### Directions
Look below for the line holding "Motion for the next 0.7" and the line holding "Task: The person". Transcribe exactly those lines and all lines between them, nothing more.

[Data extracted from a collection]
Start of Block

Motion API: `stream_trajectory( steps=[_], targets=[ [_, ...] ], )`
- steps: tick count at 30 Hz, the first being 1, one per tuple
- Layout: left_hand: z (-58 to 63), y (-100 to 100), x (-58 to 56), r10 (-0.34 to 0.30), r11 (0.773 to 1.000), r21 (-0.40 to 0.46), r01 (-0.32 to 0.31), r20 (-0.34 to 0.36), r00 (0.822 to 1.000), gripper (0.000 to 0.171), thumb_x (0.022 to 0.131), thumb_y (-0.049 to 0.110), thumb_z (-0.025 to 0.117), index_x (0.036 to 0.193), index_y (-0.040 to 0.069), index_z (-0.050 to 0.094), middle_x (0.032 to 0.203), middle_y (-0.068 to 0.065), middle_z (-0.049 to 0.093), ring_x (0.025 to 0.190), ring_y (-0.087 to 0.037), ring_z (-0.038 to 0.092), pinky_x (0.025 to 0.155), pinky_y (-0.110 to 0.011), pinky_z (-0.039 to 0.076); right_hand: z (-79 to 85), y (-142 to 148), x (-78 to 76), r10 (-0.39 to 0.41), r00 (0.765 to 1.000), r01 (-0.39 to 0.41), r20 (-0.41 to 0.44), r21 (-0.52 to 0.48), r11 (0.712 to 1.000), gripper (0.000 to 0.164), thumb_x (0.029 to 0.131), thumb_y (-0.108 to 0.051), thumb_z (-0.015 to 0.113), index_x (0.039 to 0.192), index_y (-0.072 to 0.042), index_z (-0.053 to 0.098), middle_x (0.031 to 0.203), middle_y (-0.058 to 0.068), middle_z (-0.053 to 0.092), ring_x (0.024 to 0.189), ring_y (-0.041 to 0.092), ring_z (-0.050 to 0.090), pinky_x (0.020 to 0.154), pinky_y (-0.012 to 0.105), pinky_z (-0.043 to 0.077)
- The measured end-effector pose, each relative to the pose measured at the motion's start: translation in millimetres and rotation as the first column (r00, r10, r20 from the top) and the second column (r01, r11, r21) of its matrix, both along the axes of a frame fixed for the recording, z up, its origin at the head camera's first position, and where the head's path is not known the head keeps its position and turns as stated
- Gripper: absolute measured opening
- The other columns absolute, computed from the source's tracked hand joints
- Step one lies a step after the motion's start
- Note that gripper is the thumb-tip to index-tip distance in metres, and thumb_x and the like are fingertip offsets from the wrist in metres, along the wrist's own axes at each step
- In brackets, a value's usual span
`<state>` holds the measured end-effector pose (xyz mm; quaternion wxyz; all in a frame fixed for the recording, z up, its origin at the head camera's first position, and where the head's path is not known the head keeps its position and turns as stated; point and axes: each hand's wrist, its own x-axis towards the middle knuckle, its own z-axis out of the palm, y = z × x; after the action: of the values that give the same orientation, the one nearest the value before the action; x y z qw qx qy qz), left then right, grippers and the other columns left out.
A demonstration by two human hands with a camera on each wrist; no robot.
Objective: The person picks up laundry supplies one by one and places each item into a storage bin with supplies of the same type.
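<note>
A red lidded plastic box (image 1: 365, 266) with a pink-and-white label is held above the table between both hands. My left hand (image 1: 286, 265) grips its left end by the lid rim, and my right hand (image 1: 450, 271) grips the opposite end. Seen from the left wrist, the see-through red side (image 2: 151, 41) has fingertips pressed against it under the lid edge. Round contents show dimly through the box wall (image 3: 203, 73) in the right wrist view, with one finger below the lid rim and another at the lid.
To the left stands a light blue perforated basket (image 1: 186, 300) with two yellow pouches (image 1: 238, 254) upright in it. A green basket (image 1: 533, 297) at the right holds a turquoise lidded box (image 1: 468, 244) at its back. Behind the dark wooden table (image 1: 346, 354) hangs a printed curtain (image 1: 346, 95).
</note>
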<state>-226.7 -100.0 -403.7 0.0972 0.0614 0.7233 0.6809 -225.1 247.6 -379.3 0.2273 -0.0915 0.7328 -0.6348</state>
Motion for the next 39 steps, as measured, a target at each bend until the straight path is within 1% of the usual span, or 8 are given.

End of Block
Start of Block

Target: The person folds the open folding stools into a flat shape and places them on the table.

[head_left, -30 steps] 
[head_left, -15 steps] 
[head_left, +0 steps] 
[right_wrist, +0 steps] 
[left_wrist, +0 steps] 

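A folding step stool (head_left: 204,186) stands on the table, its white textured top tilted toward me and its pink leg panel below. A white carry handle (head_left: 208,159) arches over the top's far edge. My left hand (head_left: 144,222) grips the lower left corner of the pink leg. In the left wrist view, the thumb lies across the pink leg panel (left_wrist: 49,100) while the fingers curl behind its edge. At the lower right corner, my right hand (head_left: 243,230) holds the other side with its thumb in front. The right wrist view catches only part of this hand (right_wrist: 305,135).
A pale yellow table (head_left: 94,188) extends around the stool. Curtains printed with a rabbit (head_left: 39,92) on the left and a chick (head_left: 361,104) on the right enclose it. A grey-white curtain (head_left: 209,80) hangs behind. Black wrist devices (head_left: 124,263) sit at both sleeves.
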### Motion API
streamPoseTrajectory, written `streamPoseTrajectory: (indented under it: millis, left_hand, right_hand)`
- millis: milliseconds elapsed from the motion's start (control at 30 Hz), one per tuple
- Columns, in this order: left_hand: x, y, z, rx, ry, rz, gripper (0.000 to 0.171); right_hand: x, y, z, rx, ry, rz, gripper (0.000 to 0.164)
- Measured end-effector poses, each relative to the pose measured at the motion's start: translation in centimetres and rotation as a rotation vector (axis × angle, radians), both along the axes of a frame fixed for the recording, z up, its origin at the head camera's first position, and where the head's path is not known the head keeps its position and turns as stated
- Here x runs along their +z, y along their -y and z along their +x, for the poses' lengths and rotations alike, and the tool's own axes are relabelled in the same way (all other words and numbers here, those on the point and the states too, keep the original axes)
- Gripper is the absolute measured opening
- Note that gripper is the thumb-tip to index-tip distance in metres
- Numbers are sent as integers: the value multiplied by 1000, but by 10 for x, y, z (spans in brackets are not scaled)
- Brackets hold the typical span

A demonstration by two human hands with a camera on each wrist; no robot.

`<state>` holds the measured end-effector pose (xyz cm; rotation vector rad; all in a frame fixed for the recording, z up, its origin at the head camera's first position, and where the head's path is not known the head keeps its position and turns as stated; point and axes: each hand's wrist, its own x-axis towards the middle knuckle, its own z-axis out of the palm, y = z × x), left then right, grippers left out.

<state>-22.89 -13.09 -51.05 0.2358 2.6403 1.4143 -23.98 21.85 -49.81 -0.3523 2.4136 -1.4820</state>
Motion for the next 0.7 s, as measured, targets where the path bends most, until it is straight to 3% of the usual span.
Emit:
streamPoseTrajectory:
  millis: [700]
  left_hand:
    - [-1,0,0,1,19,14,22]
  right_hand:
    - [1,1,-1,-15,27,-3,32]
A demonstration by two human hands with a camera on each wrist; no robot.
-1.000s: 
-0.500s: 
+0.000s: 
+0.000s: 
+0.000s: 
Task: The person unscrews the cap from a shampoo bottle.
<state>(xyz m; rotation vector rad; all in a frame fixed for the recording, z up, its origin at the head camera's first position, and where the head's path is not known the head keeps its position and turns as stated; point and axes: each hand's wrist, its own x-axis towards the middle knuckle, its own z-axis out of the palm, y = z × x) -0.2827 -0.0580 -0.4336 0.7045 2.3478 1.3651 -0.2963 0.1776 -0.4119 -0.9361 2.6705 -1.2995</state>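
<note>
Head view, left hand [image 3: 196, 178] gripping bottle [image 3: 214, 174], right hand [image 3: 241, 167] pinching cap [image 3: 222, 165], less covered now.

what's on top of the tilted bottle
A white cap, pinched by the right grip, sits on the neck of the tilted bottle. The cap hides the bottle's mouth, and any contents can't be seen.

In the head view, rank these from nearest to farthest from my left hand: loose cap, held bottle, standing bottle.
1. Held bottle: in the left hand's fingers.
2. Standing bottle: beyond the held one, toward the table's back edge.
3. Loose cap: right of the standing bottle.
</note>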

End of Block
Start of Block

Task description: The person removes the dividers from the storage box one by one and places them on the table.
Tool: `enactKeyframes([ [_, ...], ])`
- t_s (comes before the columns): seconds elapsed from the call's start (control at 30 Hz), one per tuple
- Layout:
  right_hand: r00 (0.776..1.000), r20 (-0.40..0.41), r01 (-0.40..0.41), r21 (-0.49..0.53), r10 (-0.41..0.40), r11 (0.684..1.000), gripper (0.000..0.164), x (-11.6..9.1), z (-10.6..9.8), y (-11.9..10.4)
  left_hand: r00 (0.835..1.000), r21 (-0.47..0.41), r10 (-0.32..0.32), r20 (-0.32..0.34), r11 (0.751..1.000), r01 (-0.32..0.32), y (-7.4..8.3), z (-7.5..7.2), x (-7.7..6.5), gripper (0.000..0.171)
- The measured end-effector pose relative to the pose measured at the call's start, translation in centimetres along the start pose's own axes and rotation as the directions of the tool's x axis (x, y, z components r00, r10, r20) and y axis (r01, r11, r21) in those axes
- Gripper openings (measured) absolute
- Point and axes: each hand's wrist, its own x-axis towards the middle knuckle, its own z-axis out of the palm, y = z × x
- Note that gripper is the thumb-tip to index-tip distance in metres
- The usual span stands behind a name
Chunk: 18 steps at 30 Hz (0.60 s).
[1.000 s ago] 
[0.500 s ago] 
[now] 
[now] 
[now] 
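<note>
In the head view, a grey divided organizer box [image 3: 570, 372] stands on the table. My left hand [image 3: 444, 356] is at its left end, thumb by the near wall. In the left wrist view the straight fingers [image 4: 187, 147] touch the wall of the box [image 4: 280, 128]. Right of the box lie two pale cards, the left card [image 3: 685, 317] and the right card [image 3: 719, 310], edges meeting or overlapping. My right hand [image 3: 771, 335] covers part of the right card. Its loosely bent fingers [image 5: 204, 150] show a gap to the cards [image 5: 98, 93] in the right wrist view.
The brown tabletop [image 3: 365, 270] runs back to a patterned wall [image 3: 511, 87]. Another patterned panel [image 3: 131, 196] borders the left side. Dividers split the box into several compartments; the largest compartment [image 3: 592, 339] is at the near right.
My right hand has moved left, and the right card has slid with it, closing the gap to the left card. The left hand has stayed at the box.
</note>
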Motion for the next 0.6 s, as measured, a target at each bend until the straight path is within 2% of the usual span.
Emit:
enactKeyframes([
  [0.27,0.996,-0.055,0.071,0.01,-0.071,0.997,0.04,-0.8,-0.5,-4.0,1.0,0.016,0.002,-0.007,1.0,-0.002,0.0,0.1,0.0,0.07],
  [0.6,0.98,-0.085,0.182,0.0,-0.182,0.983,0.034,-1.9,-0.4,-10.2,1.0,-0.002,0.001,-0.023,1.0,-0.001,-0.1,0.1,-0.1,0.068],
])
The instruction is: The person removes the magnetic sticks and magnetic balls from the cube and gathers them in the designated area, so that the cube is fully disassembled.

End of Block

### Response area
Motion for the next 0.7 s, as measured, targets where the path bends most, until it is straight to 3% of the usual span.
Emit:
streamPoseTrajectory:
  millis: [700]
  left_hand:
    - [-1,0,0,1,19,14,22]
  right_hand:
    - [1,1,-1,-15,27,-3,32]
A demonstration by two human hands with a camera on each wrist; no robot.
-1.000s: 
-0.500s: 
+0.000s: 
+0.000s: 
+0.000s: 
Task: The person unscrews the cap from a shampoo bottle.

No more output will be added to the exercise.